Denny Guevara, 26, has found work at a supermarket in Mexico; his next dream is to make enough money to send for the wife and three children he left behind in Honduras
Tijuana (Mexico) (AFP) - Stranded on the US-Mexican border with little hope of entering the United States, thousands of people from a migrant caravan are letting go of their American dream and settling on a Mexican one.
Under a work program set up by the Mexican government, 2,250 migrants in the northern border city of Tijuana -- out of the roughly 6,000 who trekked here in the caravan from Central America -- have signed up to get jobs, visas and social security benefits in Mexico.
The program is designed to induce them to stay here, rather than press on to the United States, where wages are higher but where President Donald Trump has made his hostility toward the migrant "invasion" plain.
But it is a long process: just 15 migrants have actually been employed so far.
- 'I'll do well' -
Denny Guevara, a 26-year-old Honduran man, is one of them.
"It turns out this was my destiny," he says, smiling ear to ear as he carefully arranges bottles of honey on the shelves of a Tijuana supermarket, the Smart & Final.
"What I wanted was a better life, to escape the violence in my country, an opportunity to find work."
He managed to do that without ever reaching the United States.
In the week since he arrived in Tijuana, which sits across from San Diego, California, he has managed to find a job and get residence papers.
"My plan is to stay here. I think I'll do well," he says.
Looking smart in his navy blue uniform, the former bank employee says he still can't get over the seemingly endless abundance of products on Mexican supermarket shelves, which look more like American ones than Honduran.
"This is still all pretty new. I'll have to get used to it little by little," he says.
His next dream: to make enough money to send for the wife and three children he left behind in Honduras.
First, he needs to find a place to live.
He is currently staying at the shelter set up for the caravan, where "there's nowhere to wash your clothes and you have to stand in a long line to shower," he says.
- 'I've done it before' -
Yansy Lopez, a 23-year-old Salvadoran woman, is pushing her crying baby in a stroller as she snakes through the line for breakfast at the shelter.
There are hundreds of people ahead of her, and she is in a hurry: she needs to get to a job interview.

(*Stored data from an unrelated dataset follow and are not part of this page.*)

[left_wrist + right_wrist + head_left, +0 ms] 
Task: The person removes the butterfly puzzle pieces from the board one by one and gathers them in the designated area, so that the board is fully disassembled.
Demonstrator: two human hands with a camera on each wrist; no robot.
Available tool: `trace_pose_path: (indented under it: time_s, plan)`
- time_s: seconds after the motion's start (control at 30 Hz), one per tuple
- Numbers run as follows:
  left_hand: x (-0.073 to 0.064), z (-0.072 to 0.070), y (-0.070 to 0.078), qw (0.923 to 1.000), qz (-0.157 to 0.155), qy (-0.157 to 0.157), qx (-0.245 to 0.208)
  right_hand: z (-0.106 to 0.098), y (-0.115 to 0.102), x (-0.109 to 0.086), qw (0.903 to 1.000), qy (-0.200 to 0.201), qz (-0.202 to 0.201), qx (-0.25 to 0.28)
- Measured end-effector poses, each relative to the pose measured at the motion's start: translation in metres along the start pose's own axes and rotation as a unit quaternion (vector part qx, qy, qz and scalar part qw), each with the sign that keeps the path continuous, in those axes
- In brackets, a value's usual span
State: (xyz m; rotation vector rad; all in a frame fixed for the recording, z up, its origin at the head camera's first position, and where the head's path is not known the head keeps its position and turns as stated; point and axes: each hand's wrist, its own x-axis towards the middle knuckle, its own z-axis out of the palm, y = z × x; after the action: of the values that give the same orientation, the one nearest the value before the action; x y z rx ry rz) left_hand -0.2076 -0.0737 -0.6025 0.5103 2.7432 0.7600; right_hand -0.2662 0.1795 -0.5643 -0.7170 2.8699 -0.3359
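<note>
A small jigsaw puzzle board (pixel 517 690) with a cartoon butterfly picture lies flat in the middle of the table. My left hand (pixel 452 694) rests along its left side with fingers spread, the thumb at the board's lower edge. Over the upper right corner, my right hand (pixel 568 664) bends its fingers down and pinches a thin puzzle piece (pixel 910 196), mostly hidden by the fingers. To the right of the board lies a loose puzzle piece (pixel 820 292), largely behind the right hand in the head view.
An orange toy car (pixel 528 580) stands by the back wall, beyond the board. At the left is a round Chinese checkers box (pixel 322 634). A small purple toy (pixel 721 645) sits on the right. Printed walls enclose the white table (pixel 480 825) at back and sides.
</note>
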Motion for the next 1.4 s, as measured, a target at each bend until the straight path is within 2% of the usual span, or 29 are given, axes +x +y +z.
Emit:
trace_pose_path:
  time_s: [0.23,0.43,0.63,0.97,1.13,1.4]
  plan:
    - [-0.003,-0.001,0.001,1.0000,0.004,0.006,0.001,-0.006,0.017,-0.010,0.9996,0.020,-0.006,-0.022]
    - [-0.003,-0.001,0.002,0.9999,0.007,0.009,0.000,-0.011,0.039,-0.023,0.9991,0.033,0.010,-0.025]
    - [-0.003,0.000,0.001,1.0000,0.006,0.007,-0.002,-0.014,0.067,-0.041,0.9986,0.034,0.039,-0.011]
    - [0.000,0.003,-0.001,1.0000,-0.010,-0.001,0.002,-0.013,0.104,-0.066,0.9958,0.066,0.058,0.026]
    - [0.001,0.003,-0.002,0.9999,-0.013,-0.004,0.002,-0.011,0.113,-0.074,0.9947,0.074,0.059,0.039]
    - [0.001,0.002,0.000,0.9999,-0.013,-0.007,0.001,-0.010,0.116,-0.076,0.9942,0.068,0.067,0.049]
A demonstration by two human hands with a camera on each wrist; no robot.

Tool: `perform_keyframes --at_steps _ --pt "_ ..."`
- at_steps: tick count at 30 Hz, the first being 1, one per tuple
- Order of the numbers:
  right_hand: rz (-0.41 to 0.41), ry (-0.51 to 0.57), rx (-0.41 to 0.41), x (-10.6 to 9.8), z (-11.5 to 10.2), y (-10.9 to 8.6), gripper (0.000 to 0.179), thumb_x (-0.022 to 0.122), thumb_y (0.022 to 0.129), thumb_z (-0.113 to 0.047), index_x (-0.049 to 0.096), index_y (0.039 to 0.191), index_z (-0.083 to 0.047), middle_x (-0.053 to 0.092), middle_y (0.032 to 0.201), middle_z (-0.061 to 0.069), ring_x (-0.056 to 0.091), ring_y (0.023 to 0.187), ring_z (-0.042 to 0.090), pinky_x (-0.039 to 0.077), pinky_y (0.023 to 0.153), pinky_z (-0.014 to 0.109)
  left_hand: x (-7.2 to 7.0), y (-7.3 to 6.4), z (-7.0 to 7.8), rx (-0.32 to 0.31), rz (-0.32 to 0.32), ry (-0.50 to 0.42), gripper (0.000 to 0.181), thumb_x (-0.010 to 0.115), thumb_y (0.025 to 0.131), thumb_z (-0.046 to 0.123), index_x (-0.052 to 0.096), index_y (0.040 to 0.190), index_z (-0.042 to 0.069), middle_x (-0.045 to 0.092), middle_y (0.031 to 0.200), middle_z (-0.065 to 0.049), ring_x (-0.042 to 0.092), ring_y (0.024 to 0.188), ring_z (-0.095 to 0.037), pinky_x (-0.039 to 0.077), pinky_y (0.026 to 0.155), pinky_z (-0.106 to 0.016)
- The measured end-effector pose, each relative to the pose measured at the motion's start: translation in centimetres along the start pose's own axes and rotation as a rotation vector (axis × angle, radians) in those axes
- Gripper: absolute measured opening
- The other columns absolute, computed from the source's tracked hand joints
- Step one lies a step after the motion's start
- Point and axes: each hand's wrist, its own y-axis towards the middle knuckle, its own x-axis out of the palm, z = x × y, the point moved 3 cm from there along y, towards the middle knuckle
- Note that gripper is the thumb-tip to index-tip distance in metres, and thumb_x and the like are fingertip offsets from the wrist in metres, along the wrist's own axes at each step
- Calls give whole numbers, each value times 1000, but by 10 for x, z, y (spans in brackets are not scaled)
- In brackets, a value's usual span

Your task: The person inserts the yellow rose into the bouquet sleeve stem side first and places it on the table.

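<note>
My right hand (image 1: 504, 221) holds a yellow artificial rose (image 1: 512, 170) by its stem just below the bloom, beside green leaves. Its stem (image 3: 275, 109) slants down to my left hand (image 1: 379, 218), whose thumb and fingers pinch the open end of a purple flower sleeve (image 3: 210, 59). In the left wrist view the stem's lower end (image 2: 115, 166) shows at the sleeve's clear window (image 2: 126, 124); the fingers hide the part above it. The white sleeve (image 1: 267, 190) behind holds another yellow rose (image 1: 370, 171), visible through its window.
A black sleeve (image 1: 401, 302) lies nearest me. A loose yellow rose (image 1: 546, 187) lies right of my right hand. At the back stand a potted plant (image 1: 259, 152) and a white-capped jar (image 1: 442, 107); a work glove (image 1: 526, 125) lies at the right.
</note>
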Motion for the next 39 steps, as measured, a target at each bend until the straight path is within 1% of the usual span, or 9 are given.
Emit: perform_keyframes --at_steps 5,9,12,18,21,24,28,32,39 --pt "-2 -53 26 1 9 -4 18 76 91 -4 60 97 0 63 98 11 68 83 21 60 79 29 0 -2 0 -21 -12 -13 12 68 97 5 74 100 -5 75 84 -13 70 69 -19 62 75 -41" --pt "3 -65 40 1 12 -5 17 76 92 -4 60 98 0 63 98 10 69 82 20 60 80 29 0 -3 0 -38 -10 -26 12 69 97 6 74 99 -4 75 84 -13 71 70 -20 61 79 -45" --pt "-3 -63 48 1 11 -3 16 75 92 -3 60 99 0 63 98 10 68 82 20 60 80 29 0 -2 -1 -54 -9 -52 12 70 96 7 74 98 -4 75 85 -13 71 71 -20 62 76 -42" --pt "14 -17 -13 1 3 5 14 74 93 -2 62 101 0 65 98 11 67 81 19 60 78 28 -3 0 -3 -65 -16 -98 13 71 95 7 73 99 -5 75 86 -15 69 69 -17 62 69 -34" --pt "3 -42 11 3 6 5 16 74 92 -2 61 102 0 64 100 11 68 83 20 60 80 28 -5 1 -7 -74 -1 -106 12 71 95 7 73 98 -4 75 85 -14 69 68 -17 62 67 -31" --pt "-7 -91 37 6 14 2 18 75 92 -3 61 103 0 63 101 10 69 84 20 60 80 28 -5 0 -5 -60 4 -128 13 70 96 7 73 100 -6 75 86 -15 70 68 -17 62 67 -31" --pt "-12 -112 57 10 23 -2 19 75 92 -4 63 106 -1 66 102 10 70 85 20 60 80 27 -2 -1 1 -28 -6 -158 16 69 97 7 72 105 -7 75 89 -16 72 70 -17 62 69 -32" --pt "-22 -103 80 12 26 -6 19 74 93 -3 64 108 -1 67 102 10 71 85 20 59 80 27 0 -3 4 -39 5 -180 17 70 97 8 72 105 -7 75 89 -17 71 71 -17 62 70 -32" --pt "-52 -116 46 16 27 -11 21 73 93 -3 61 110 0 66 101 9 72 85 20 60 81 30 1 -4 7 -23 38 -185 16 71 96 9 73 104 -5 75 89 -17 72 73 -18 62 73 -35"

"They're offering me 12 hours a day packing boxes, from Monday to Saturday, for 2,000 pesos (about $100) a week," she says enthusiastically.
She did the same job back in El Salvador for a US clothing brand, but left after members of one of the country's notoriously violent gangs tortured and killed her stepson.
She made the same salary there, plus bonuses.
"I was the fastest, I packed more boxes than anyone," she says.
"If they give me the job here -- well, I've done it before," she adds with a smile.
- 'Felt like giving up' -
Edwin Garcia, a 27-year-old auto mechanic from Honduras, has also found work in the same supermarket as Guevara, stacking fruits and vegetables in symmetrical pyramids in the produce aisle.
"I'd never had a decent job before," he says.
He left Honduras because he was too poor to even buy milk for his baby daughter, he says.
His new job "is like a dream that I haven't woken up from yet. I'm trying to take it all in... It's a beautiful thing to feel like I'm integrating into (Mexican) society."
He says he is still traumatized by the trek to the border.
"I walked a lot of the way. I felt like giving up in Mexico City. 'I can't go on,' I said to myself," he says, choking back tears.
"But I looked at my pictures of my daughter, and that made me want to try. And here I am."